At the present time, there are three competing digital video systems for microcomputers: Apple's QuickTime and QuickTime for Windows, IBM's PhotoMotion, and Microsoft's Video for Windows. An excellent example of the application of digital video to chemistry instruction is the Smith and Jones' Exploring Chemistry, distributed on CD-ROM by Falcon Software, which is available in both PC and Macintosh form. The only requirement for playback is a low-end PC clone with a hard disk and a VGA screen.

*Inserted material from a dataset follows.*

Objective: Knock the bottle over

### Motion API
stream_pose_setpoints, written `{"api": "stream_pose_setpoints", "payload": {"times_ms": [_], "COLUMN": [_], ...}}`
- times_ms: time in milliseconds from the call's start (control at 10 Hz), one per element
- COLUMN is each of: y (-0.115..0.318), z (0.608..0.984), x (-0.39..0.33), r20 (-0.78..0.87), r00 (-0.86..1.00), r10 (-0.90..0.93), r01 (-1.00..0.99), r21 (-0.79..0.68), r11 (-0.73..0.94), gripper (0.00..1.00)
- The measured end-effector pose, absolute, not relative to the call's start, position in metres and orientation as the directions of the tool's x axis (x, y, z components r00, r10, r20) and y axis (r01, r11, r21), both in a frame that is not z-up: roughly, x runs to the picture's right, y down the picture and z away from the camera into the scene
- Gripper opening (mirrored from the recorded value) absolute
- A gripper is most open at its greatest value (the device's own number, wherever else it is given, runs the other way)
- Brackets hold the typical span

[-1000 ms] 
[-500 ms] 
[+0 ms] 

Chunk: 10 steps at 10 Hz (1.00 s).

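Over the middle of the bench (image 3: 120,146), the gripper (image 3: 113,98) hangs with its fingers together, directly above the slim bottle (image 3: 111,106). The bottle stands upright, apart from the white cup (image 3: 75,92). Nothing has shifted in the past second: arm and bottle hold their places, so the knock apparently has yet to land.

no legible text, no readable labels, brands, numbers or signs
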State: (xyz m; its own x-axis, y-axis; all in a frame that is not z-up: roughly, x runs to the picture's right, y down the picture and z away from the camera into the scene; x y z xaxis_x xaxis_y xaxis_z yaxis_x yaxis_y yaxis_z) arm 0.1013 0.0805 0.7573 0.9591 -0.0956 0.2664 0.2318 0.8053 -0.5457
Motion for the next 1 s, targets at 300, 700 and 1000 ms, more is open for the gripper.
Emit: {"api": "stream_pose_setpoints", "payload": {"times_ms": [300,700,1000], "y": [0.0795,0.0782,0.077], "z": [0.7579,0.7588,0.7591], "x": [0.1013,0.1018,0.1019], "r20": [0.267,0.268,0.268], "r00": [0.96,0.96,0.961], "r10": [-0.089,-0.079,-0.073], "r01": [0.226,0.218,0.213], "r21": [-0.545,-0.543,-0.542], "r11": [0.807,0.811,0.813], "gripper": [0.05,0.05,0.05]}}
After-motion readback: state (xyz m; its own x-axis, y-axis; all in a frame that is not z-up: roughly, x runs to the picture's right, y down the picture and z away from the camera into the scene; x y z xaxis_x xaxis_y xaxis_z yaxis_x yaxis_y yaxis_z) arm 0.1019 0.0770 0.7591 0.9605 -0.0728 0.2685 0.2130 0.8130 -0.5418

On the Macintosh platform, digital video is well integrated into the rest of the system and is well suited for production of original material as well as the play-back of material produced by others. (In fact, some IBM-PC multimedia developers produce their materials on the Macintosh first and then port it to the PC platform for distribution). The newest versions of some programs (e.g. Mathematica 2.0) can save animations as QuickTime movies. MacMolecule, a public domain molecular visualization program, can produce movies of rotating molecules that can be converted to QuickTime format. Movie clips can be copied and pasted just like any other data type. With either a Macintosh "AV" model, which has a built-in video digitizer, or an add-in third-party card (e,g, a SuperMac VideoSpigot card, about $300), live video and sound can be recorded from home video camera or VCR. You can tape images in the field with your camcorder and then capture them later by playing the tape back into the video digitizer. QuickTime movies can be displayed from within HyperCard, a popular medium for multimedia presentations and tutorials, and from the latest versions of presentation programs and word processors (WordPerfect, Microsoft Word 5.1), or over the Internet using Mosaic or Netscape. To see some chemistry animations done in this way, use Netscape to open http://www.ch.ic.ac.uk/chemical_mime.html (Hyperactive molecules using chemical MIME).
Where to find graphics software
Graphics software for microcomputers need not be expensive. There is a substantial selection of low-cost commercial packages, and many simple but useful graphics programs can be downloaded from the commercial online information services and from the major public network software archives. The following table lists some Web pages that contain some useful graphics-related files:
Graphics and electronic mail
One area where graphics has been slow to penetrate is telecommunications and wide-area networking. In recent years, some commercial online information services have provided graphically-oriented front-end software for their customers to make interaction with their services more convenient and attractive. For academic users, however, email systems are highly variable and mostly text-oriented. If you want to send a graphic file to another person via e-mail, you have to convert the graphic into text. Fortunately, there is a standard way to do this, using "UUencode/UUdecode" programs that are available for all common computer platforms. You use the UUencode program to encode the graphic into text and then send the resulting text via e-mail just like any other message. Then the receiving party must capture the text message and use the UUdecode program to decode the message back into a graphic file that can be opened up and viewed by means of a graphics program. If you use a platform independent graphic format such as GIF, you will be able to exchange graphics via e-mail between different computer platforms. In principle, it is possible to transfer digital data of any type in this way, including formatted word-processor documents, chemical structures, spreadsheets, executable binaries, stackware, etc. The exchange of non-text data by e-mail is greatly simplified by the development of "Multi-Media Mail" (MIME for short), an electronic mail specification that allows formatted text, graphics, sound, and even digital video to be included in mail messages.